61

Here is the simplified scheme I am trying to make work:

http requests --> (Gateway API + lambda A) --> SQS --> (lambda B ?????) --> DynamoDB

So it should work as shown: data coming from many http requests (up to 500 per second, for example) is placed into SQS queue by my lambda function A. Then the other function, B, processes the queue: reads up to 10 items (on some periodical basis) and writes them to DynamoDB with BatchWriteItem.

The problem is that I can't figure out how to trigger the second lambda function. It should be called frequently, multiple times per second (or at least once per second), because I need all the data from the queue to get into DynamoDB ASAP (that's why calling lambda function B via scheduled events as described here is not a option)


Why don't I want to write directly into DynamoDB, without SQS?

That would be great for me to avoid using SQS at all. The problem that I am trying to address with SQS is DynamoDB throttling. Not even throttling itself but the way it is handled while writing data to DynamoDB with AWS SDK: when writing records one by one and getting them throttled, AWS SDK silently retries writing, resulting in increasing of the request processing time from the http client's point of view.

So I would like to temporarily store data in the queue, send response "200 OK" back to client, and then get queue processed by separate function, writing multiple records with one DynamoDB's BatchWriteItem call (which returns Unprocessed items instead of automatic retry in case of throttling).
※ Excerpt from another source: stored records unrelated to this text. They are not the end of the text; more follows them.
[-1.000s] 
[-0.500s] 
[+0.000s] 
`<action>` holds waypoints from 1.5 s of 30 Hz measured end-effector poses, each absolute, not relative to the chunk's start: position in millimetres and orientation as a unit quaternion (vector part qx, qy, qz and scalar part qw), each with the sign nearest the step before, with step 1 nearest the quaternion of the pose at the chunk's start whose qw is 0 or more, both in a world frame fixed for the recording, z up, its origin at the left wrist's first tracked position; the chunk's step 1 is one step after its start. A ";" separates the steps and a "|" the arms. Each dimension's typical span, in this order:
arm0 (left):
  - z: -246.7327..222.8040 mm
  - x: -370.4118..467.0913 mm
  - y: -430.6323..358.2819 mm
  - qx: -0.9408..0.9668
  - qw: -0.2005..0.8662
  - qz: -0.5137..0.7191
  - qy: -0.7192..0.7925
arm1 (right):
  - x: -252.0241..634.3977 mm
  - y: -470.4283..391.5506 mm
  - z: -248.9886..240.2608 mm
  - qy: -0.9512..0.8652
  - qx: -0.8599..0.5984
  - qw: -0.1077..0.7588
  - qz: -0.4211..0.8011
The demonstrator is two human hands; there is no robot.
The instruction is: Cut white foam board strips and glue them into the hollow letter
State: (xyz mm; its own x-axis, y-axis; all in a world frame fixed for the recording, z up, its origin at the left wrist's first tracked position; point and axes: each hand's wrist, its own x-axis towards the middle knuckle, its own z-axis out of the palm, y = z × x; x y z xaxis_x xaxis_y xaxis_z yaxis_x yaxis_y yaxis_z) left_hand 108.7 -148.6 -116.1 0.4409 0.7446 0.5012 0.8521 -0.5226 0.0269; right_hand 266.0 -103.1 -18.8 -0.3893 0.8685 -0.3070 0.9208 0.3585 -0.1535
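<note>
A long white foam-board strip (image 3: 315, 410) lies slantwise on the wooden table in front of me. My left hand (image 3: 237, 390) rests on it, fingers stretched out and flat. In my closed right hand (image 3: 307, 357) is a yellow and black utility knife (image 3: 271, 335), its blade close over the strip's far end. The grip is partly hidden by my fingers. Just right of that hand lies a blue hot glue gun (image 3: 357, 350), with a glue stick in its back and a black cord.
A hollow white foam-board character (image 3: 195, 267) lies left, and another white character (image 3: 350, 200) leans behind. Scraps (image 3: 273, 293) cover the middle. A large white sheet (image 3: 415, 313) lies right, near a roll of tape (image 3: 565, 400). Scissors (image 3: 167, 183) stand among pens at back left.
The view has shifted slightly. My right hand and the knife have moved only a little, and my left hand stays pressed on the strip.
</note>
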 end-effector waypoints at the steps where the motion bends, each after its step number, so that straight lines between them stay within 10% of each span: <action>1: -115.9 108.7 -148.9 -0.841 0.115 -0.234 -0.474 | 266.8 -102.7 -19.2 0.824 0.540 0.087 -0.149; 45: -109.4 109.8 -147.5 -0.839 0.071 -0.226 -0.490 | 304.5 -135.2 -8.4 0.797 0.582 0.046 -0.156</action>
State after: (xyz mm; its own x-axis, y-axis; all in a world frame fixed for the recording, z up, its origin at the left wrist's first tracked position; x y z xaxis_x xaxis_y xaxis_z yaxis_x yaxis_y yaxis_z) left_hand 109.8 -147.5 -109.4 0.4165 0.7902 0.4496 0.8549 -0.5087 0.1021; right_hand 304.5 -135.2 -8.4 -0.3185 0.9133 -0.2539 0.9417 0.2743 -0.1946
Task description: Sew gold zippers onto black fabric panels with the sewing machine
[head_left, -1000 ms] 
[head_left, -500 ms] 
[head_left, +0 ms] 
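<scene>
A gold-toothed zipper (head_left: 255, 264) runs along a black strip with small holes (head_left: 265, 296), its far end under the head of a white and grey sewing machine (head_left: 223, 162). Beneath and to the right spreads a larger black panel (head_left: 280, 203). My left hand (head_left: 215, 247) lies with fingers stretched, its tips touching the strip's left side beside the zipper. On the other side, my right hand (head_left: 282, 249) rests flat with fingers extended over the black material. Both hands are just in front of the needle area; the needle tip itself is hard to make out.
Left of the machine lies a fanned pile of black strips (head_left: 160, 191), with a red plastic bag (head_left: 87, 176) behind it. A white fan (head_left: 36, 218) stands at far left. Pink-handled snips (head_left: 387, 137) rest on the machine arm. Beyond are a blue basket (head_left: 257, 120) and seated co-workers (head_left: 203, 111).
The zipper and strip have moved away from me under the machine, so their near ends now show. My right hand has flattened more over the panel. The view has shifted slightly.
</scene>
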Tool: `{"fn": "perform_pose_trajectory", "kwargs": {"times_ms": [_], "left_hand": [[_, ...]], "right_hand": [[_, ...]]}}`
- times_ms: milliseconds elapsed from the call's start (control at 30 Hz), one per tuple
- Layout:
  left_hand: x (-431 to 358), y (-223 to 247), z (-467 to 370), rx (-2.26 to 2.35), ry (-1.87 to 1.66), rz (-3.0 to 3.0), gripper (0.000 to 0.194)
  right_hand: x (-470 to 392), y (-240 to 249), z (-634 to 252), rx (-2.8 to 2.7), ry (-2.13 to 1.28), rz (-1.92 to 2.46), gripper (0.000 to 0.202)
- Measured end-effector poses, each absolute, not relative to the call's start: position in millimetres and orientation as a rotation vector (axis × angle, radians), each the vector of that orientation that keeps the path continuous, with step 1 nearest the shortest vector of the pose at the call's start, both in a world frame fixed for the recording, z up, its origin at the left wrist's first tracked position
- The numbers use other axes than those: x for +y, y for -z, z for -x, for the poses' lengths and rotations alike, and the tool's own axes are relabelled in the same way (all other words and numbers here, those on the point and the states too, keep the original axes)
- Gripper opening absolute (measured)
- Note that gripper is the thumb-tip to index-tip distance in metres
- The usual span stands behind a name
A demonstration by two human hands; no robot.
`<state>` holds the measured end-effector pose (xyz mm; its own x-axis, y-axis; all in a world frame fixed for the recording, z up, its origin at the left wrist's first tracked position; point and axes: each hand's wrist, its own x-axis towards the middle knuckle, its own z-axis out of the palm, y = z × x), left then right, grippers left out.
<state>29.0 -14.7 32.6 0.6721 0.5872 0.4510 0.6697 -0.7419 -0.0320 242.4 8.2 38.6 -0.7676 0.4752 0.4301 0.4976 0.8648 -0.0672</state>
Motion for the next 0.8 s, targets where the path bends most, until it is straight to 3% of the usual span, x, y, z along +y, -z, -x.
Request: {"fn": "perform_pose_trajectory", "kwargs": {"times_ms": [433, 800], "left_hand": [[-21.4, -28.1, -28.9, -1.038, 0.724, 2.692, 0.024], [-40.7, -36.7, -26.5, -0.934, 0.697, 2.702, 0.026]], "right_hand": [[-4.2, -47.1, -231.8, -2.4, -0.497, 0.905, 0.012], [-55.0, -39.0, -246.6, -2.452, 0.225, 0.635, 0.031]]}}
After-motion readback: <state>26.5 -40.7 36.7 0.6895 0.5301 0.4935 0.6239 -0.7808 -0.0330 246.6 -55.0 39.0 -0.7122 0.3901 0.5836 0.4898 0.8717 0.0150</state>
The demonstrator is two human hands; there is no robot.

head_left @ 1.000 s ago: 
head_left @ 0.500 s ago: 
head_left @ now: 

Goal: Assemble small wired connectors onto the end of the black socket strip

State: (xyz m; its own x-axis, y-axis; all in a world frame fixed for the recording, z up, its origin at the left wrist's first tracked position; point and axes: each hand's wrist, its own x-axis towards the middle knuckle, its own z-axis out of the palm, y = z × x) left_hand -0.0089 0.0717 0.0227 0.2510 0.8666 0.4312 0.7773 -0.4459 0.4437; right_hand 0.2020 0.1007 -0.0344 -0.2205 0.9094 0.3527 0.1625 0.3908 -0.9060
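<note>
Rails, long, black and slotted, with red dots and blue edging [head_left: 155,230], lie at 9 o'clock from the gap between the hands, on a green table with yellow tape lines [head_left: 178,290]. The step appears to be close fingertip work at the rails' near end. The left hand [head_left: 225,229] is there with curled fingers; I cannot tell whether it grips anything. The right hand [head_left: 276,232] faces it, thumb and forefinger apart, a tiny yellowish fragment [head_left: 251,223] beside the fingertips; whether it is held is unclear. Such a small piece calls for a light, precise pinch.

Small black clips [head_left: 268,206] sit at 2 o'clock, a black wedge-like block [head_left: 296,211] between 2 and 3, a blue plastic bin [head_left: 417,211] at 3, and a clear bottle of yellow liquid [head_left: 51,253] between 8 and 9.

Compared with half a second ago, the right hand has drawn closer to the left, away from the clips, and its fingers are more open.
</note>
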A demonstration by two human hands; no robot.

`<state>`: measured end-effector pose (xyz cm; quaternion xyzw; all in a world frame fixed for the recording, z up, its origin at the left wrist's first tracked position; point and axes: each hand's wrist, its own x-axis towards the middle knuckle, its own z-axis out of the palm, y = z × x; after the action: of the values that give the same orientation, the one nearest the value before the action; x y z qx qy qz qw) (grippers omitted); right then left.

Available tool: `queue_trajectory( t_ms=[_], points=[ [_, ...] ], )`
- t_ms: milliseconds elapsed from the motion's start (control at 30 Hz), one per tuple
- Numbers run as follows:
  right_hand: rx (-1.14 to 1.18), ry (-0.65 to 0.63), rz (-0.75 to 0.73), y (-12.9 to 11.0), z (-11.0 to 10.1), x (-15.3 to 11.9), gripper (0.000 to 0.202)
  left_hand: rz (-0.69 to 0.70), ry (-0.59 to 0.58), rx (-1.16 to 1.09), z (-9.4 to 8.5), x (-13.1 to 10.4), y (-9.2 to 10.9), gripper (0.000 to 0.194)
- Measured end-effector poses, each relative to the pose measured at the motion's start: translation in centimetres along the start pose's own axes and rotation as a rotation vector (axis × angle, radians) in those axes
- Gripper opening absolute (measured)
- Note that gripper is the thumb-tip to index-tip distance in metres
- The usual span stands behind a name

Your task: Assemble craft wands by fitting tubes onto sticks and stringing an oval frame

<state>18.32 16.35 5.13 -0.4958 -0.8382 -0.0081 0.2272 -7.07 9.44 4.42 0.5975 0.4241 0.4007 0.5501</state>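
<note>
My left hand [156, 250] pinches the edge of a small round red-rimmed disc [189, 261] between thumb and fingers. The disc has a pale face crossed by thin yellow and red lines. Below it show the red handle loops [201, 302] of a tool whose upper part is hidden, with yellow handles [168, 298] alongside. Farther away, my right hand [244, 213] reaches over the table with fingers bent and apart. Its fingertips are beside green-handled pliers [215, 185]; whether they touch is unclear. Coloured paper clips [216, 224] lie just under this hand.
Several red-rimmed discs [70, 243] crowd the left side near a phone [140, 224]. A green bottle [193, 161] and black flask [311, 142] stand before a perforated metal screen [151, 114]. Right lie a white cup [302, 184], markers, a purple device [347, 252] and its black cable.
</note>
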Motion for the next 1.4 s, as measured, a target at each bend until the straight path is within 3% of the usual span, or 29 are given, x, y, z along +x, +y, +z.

I would even prefer to lose some records instead of increasing the lag between a record being received and stored in DynamoDB

UPD: If anyone is interested, I have found how to make aws-sdk skip automatic retries in case of throttling: there is a special parameter maxRetries. Anyway, going to use Kinesis as suggested below

Cœur
  • 37,241
  • 25
  • 195
  • 267
xtx
  • 4,306
  • 4
  • 28
  • 30
  • Whats the reason why it wouldn't work out - Count on the Number scheduled event Source ? – Naveen Vijay Jan 08 '16 at 14:18
  • 1
    Maybe I am missing something, but from what I see in the [docs](http://docs.aws.amazon.com/lambda/latest/dg/with-scheduled-events.html) minimum scheduling rate is 5 minutes. But I need to be able to run my function each second. I'm totally new to all this stuff, so please advice. – xtx Jan 08 '16 at 15:10
  • Understand the latency of 5 mins. If thats the case, then you have to fall back on using a custom process / script running in EC2 which connects the items in SQS to DynamoDB. I am also thinking about the AWS Data Pipeline which has the schedule option accepting a text box of value 1 and combo of min as time frequency. – Naveen Vijay Jan 08 '16 at 15:18
  • Yes, custom process in EC2 instead of lambda function would solve all problems, that would be my last fallback option. – xtx Jan 08 '16 at 16:22
  • 2
    I've tried to accomplish this sort of thing in Lambda before as well. I gave up. Any integration of SQS with Lambda currently feels like a huge hack. I just have a service running on a t2.nano instance continually polling SQS for now. Hopefully Amazon will add some form of integration between SQS and Lambda in the future. If you aren't averse to looking outside AWS, you might look at IronIO which has IronMQ/IronWorker integration that looks similar to what I wish AWS had. – Mark B Jan 08 '16 at 16:55
  • AWS added native support on June 28, 2018: https://aws.amazon.com/blogs/aws/aws-lambda-adds-amazon-simple-queue-service-to-supported-event-sources/ – Trenton Jun 28 '18 at 22:39

8 Answers8

89

[This doesn't directly answer your explicit question, so in my experience it will be downvoted :) However, I will answer the fundamental problem you are trying to solve.]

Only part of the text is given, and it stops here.